テリオは眉根に皺をよせてずんずん歩いた。 気分だけは一人で世界を背負っているつもりだった。 「おとなになったら、除草剤も作る。ぜったい」 宣言して、ふとすぐそこに白と黄の見慣れない花をとらえる。 にらみつけて、においをかぎ、色々な角度から調べて、すばやく素描、指で長さを測る。

2018-11-14 23:29:23
帽子男 @alkali_acid

周囲の植生を書き留め、もう一度観察。 「まちがいないぞ」 手袋を取り出して指にはめ、むんずと掴む。 「ぼくがしらべてやる」 だが花は拳の中でうねり、いきなりしびれを伝えてきた。 「うぐっ…」

2018-11-14 23:30:38
帽子男 @alkali_acid

いきなり泡を吹いて気絶した眼鏡の生徒を、あとから同級が見つけ、尻を蹴飛ばしてから、げらげら笑って去って行った。 教師が探し当てるのはさらにしばらく経ってからだった。

2018-11-14 23:31:44
帽子男 @alkali_acid

太陽草と名がついた花が急速に増え始めたのはしばらく経ってからだった。 「見かけても素手でさわらないように」 と生徒にも通達が回った。 「手袋をはめたってだめさ」 「どっかの頭でっかちがいい気になって掴んだって」 「泡吹いてひっくりかえったってさ」

2018-11-14 23:33:32
帽子男 @alkali_acid

男生徒のあいだで笑い話が広がり、くすくすと指さす女生徒もいる。 テリオは眉根に皺を寄せながら、地学の教師の部屋を出てきたところだった。 「つまらぬことに気を回していないで勉強をやれ。

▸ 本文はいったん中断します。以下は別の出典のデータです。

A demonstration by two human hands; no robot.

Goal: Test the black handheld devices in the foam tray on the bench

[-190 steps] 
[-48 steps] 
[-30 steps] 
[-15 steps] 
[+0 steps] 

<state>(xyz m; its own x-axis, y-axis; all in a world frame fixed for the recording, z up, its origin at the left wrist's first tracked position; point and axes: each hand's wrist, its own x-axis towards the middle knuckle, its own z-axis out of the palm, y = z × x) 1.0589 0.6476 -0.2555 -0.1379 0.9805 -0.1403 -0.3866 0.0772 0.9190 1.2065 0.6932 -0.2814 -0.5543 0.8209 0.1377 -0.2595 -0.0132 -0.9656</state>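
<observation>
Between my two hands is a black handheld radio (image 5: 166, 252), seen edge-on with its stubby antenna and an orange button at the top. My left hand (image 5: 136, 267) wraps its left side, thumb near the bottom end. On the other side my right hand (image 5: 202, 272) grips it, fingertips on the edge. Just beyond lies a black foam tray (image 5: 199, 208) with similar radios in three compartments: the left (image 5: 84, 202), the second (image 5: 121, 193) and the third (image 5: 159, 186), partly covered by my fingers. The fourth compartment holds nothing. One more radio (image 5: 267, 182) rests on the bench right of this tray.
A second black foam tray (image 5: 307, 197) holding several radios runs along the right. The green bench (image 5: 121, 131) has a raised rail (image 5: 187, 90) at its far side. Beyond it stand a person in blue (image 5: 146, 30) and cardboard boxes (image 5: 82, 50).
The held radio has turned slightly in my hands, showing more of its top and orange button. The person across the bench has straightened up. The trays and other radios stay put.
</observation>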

いい加減に召喚獣の一体でも呼び出せないと、いくら座学が優秀でも放校になるぞ」 「刻苦します」

2018-11-14 23:35:07
帽子男 @alkali_acid

少年はかぶりを振った。学院の指導役の多くは召喚士あがりで、実務を伝授するには向いているのだろうが、一歩引いてものを考える大人が少ない気がする。 庭師の道具置き場にゆき、記帳をして円匙と馬穴を借り出し、猛然と敷地の端に歩いてゆく。今度は逃さないつもりだった。

2018-11-14 23:37:52
帽子男 @alkali_acid

先日見かけた太陽草の生えているあたりを探すと、労せずして仇敵を見つける。というより呆気にとられる。すでに群生が広がっている。 白と黄の花が一面に咲き乱れ、あたりを埋め尽くすようにして風に揺れている。ほかの草はない。いや拡大する版図の外縁ではしぶとい雑草が粘っているが萎れがち。